ASSIGNMENT: Determine how many lines in the listing below contain "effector", then give only that number.

SOURCE DATA:
BEGIN
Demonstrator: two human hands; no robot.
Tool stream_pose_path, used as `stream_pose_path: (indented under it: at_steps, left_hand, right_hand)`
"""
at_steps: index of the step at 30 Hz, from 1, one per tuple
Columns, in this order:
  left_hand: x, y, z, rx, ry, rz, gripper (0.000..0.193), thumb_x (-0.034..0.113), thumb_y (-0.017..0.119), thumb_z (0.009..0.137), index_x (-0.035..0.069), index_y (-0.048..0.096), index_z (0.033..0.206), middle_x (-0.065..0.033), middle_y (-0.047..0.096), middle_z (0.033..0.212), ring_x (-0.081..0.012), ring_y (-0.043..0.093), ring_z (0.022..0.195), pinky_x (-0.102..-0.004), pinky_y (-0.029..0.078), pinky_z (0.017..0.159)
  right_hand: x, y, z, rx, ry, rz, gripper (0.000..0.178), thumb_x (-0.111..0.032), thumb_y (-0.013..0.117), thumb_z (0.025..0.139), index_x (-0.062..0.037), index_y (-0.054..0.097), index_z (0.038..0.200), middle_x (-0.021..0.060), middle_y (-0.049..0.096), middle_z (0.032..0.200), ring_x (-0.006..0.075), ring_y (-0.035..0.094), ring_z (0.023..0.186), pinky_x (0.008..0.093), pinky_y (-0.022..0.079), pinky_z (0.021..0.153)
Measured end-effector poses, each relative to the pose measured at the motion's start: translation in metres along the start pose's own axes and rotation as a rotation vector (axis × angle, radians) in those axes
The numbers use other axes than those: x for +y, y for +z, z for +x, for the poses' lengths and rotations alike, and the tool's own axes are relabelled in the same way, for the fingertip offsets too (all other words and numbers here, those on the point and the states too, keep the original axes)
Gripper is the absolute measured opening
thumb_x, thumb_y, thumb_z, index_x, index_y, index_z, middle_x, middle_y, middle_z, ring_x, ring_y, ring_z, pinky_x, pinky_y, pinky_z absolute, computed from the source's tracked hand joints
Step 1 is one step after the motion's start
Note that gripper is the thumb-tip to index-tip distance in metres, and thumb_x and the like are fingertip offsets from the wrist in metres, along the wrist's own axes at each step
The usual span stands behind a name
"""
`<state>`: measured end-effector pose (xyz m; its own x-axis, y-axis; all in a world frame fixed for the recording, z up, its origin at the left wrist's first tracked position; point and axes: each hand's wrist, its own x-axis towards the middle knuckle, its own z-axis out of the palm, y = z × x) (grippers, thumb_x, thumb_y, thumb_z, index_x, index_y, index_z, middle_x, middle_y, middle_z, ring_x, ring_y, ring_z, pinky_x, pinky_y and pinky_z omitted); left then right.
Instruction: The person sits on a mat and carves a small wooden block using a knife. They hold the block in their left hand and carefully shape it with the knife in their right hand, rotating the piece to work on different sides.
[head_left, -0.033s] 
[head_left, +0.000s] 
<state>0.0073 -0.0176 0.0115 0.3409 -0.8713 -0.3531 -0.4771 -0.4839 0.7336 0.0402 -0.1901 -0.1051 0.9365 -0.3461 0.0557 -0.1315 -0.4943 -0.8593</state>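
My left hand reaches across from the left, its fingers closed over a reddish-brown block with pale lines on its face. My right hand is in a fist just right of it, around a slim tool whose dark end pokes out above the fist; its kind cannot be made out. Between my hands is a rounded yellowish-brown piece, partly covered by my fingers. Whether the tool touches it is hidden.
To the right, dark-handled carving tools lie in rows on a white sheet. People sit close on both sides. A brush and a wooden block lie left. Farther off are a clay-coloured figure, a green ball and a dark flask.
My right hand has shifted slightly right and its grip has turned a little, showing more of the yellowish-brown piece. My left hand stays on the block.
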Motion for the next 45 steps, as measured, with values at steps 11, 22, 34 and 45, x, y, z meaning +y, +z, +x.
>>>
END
THE ANSWER: 2